And then, just when the boys are turning into Lobachewskis and Fermats,
the girls stop. Why? For childbearing. For marriage. For heaven knows
what. We will not let it happen to you, small dove. Study! Read! Learn!
Comprehend! Every day, for as many hours as you must! And I will assist
you in all the ways I can." And he did; and from the ages of eight to
eighteen young Semya Yagrodna Lavorovna came home from school every day,
deposited one book bag in their apartment and picked up another, and
trotted away to the old yellow building off the Nevsky Prospekt where her
tutor lived. She had never dropped out of mathematics, and for this she
had her father to thank. She had never learned to dance, either-or to try
a thousand sorts of scent and makeup, or to date-not until she was away at
Akademogorsk, and for that also she had her father to thank. Where the
world tried to force her into a female role he defended her like a tiger.
But at home, to be sure, there was a need to cook and sew, and to polish
the rosewood chairs; and none of those things were done by him. Her father
in physical appearance had not looked in the least like Robin Broadhead...

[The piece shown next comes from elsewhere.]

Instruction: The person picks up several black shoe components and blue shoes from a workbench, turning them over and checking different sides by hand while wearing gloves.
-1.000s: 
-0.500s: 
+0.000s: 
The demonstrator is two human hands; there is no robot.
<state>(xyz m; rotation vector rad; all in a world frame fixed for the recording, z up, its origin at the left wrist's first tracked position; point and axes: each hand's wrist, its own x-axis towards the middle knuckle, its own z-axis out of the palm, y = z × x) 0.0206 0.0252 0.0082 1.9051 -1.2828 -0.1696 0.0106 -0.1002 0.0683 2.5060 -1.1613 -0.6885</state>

but in other ways, so like!
Robin had asked her to marry him when they had known each other less
than a year. It had taken her a full year beyond that to decide to say
yes. She talked to everyone she knew about it. Her roommate. The dean of
her department. Her former love; who had married the girl next door. Stay
away from this one, S. Ya., they all advised her. On the face of it the
advice was sound, for who was he? A feckless millionaire, still mourning a
woman he had loved and shatteringly lost, guilt-ridden, just out of years
of intensive psychoanalysis-what a perfect description of the completely
hopeless marriage risk! But... On the other hand... Nevertheless...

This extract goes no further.